> **Problem statement**
Gather from the listing below each line that includes the word "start", and copy it.

··· Collected material ···

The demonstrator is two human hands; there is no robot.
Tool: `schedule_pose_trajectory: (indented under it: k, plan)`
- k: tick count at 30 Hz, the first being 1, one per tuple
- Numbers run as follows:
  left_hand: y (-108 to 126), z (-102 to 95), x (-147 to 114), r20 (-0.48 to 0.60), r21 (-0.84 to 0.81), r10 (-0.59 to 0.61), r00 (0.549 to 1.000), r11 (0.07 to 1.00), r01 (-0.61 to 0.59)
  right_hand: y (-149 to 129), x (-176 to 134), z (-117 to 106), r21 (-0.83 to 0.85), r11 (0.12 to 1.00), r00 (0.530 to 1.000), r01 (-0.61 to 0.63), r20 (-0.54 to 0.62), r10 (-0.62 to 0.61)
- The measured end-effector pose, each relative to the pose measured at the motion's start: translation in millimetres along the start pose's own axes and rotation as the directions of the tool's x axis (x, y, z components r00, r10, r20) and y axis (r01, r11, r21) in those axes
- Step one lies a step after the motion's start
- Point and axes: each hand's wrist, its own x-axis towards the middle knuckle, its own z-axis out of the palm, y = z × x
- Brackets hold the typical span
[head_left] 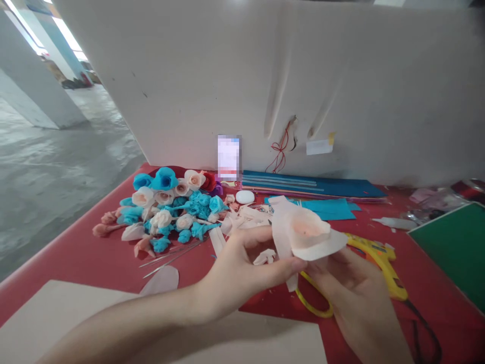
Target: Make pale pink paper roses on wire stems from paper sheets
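Note:
A pale cream paper flower (308, 230) with a peach centre is held up between my two hands, its opening tilted toward me. My left hand (242, 268) pinches the petals on the left side, thumb in front at the flower's lower edge. From below and the right, my right hand (348, 288) grips the base, its thumb close to the left thumb. The flower's underside is partly hidden by my fingers. Beneath the hands lie yellow-handled scissors (316, 306), their blades out of sight. A yellow glue gun (382, 263) rests just beyond my right hand.
Blue, white and pink paper flowers (164, 177) pile up at the left of the red table (76, 260). Cream scraps (250, 217), blue paper sheets (322, 207), a green board (454, 253) and a phone (229, 156) surround the hands. White sheets (265, 338) lie in front.

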Motion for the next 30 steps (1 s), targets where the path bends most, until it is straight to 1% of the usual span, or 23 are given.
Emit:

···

> **Answer below**
- The measured end-effector pose, each relative to the pose measured at the motion's start: translation in millimetres along the start pose's own axes and rotation as the directions of the tool's x axis (x, y, z components r00, r10, r20) and y axis (r01, r11, r21) in those axes
- Step one lies a step after the motion's start

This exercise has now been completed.